Most Kafka Guardrails Don't Protect Your Data

Stéphane Derosiaux June 27, 2026 12 min read

Wireframe line-art on a dark teal background: a horizontal stream of data-packet cubes flows left to right through one central gate lit by a single lime glow that catches the cubes passing through it, while a dim rectangular rule-panel floats off to the side, bypassed and unlit.

"Platforms should be flexible enough to provide teams with the means to get to a solution as quickly as possible, while at the same time being rigid enough to prevent common mistakes." — A platform engineer

It's the whole platform engineering job in one sentence. And on Kafka, the rules that matter most are the ones protecting the data: who can read sensitive data, what shape a record takes, which service sees what.

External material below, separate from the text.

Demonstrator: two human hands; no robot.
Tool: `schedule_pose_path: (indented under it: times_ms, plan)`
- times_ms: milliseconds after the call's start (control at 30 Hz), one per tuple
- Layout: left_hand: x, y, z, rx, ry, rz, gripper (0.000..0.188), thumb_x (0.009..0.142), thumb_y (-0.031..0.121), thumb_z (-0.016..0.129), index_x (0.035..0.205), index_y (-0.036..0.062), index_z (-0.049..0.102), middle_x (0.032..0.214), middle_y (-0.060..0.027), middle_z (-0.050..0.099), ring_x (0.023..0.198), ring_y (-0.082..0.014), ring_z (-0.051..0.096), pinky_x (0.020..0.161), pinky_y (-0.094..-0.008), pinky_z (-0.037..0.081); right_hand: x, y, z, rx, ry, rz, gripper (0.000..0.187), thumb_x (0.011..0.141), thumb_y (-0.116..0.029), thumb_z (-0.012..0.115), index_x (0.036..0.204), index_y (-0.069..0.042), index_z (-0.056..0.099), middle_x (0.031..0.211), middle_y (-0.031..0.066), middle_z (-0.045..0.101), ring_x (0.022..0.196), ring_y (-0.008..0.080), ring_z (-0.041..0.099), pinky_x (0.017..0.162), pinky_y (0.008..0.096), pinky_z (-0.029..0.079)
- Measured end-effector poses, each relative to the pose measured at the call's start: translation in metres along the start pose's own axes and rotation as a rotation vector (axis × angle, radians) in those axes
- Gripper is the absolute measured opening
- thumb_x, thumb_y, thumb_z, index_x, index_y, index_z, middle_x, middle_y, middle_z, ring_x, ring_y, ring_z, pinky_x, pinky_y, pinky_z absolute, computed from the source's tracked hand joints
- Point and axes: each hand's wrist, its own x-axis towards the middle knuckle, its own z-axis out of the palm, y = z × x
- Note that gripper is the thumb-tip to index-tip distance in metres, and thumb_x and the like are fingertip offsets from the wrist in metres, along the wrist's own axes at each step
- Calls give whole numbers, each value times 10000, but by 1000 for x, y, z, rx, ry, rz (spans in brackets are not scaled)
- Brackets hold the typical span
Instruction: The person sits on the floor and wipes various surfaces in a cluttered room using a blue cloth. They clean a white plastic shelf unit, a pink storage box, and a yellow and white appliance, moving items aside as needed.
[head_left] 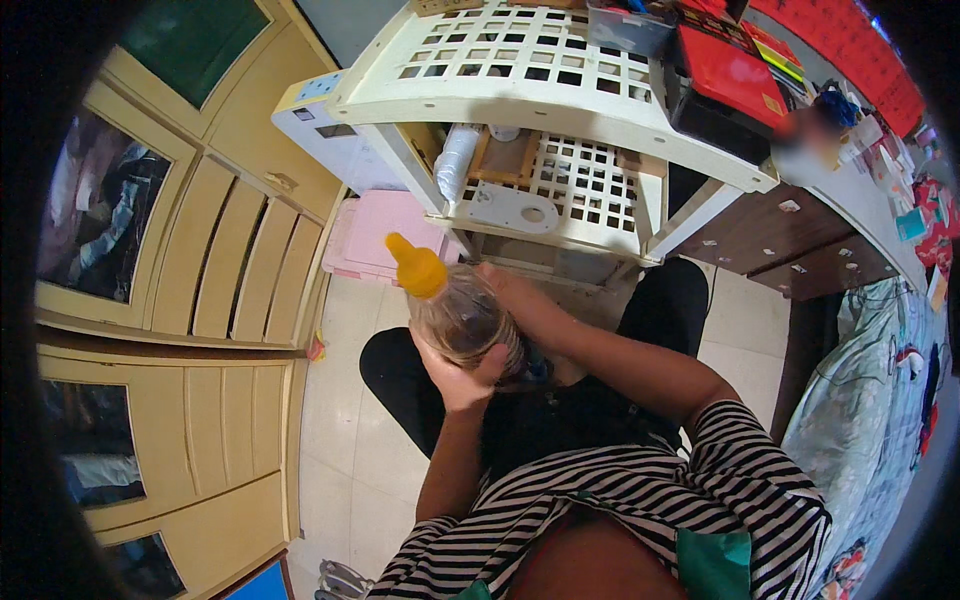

Self-service already moves teams fast

Letting teams move fast? Mostly solved. A developer needs a topic or a connector. They declare it in a repo, and a pipeline applies it. Topics, schemas, ACLs, quotas as code, reviewed in a PR, the same way as the rest, using IaC, a button, scripts, Terraform.

The fast path: a topic declared as code, reviewed, and applied by a pipeline.

This is good. It's the part of self-service mostly everyone does. It takes minutes to provision a topic from a repo and tear it down. Moving fast works. Preventing mistakes is harder.

A guardrail only fires if a request goes through it

Where do the rules live?

a naming convention on a Confluence page
a kafka-topics.sh wrapper that regex-checks the name in CI
a Terraform module that's "the only supported way" to create a topic
a pull request someone from the platform team has to approve
...

The problem: they only fire if the request goes through them.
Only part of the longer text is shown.